Par Daniel Weller

 

L’invasion de moule zébrée (Dreissena polymorpha) dans le lac Supérieur est vraiment un cas de « déjà vu ». Dans un effort pour mieux comprendre où et de quelle manière les moules zébrées se répandent, le personnel de Parcs Canada de l’Aire marine nationale de conservation (AMNC) du Lac Supérieur et du parc national Pukaskwa ont piloté un programme de surveillance pendant l’été 2020.

Les espèces envahissantes dans les Grands Lacs ne sont rien de nouveau. Qu’il s’agisse de l’expansion de la lamproie marine dans les Grands Lacs au début des années 1900 ou des menaces plus récentes comme la carpe asiatique, le fait demeure qu’un grand nombre d’espèces envahissantes ont fait leur apparition dans les Grands Lacs. Elles ont donné des maux de tête (c’est le moins qu’on puisse dire!) aux gens qui vivent, travaillent et s’amusent dans cet environnement ainsi que pour les créatures qui habitent dans ces lacs. Le Lac Supérieur présente certains avantages évidents en ce qui concerne la gestion des espèces aquatiques envahissantes. Situé à l’extrémité nord du réseau des Grands Lacs, le Lac Supérieur est bien souvent du dernier lac à atteindre pour les espèces envahissantes et ses eaux froides ne sont pas vraiment hospitalières. Malgré tout, les espèces envahissantes se fraient quand même un chemin jusqu’au Lac Supérieur.

Les moules zébrées font partie du groupe des dresseinidés et peuvent avoir des répercussions importantes tant sur les activités de plaisance que sur les plages et les écosystèmes en entier. Elles se trouvent dans le Lac Supérieur depuis les années 1980, on croyait que les eaux froides du lac aideraient à garder les populations de moules zébrées dans les ports principaux comme Thunder Bay et Duluth.

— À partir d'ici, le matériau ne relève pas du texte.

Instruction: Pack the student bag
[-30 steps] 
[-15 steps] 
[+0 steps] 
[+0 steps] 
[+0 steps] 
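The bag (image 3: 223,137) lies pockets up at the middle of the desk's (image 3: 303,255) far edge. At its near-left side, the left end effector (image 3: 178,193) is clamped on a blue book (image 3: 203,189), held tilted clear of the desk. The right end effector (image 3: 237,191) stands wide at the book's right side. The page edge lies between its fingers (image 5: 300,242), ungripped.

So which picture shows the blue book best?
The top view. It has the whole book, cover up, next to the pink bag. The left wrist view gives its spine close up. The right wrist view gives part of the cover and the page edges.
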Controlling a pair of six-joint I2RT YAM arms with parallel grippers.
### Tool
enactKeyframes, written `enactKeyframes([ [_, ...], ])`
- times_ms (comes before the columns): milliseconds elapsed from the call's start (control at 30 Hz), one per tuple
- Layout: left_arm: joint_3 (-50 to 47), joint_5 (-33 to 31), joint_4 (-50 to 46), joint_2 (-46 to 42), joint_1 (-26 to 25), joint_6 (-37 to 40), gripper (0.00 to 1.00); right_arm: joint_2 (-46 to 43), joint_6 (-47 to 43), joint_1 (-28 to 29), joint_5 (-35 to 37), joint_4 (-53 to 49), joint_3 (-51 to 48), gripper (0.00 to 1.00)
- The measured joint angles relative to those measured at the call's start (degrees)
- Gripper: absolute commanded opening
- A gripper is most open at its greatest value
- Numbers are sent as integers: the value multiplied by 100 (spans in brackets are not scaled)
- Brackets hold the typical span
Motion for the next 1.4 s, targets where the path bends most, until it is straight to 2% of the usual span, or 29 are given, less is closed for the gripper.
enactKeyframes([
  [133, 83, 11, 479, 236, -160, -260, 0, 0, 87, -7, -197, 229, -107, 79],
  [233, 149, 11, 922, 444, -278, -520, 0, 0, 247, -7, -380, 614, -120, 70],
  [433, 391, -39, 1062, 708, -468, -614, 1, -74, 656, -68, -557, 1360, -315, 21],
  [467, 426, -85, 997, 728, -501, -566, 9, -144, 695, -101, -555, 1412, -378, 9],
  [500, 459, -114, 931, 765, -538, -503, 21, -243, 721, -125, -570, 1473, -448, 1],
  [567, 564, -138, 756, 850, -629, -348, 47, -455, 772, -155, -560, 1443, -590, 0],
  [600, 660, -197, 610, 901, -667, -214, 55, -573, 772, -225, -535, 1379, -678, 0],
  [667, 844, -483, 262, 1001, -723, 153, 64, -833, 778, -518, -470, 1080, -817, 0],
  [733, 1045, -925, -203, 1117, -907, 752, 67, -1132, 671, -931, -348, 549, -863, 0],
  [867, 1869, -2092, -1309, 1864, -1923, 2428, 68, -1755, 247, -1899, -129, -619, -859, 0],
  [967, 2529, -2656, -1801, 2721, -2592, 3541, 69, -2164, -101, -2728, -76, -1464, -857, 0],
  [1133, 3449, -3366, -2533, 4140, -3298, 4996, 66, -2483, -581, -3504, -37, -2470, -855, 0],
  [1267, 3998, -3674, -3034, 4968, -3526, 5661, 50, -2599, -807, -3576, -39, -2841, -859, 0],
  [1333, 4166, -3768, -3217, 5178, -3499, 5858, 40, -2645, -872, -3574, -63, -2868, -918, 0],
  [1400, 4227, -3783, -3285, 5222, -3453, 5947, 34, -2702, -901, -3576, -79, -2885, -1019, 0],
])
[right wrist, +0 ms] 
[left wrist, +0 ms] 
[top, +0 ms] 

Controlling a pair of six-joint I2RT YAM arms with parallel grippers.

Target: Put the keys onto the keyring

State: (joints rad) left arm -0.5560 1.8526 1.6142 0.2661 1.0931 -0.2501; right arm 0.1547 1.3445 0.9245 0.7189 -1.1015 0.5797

Malheureusement, la moule zébrée semble maintenant se répandre dans tout le Lac Supérieur même si cela se fait plus lentement que dans les autres Grands Lacs.

Le programme de surveillance se déroule de juin à septembre à l’AMNC du Lac Supérieur et au parc Pukaskwa. En collaboration avec l’Unité de gestion des ressources des Grands Lacs supérieurs (ministère des Richesse naturelles et des forêts de l’Ontario), des échantillonneurs de moules ont été déployés pour évaluer la répartition des moules zébrées sur toute la rive nord du lac, y compris sur la côte du parc Pukaskwa, à Rossport, Nipigon, Red Rock et Black Bay. Les échantillonneurs sont un ensemble de plaques carrés superposées et suspendues au-dessus du fond du lac et leur emplacement est indiqué par des bouées rouges et blanches. Les moules zébrées se reproduisent durant les mois d’été et les larves véligères, (leur progéniture) dérivent dans la colonne d’eau jusqu’au moment où elles se fixent sur une surface qui leur convient. Les plaques d’échantillonnage fournissent une surface appropriée aux larves véligères et y forment des colonies qui peuvent facilement être récupérées et évaluées. Aucune moule zébrée n’a été recensée cet été, mais le processus a connu des ratés, notamment des échantillonneurs ont été perdus et il y a eu des problèmes d’identification des spécimens pour d’autres échantillonneurs. Dans l’ensemble, les résultats du projet pilote n’ont pas été concluants. Nous envisageons de trouver des moyens pour améliorer la surveillance dans l’avenir.

À l’heure actuelle, il ne reste plus beaucoup d’options pour contrôler les moules zébrées une fois qu’elles sont établies dans un cours d’eau. La première étape clé pour tenter de résoudre le problème consiste à repérer les secteurs envahis et à empêcher les moules zébrées de se répandre davantage. Si vous déplacez une embarcation ou d’autres équipements entre divers cours d’eau, rappelez-vous de NETTOYER, DE DRAINER ET D’ASSÉCHER. Un peu de prévention aidera beaucoup!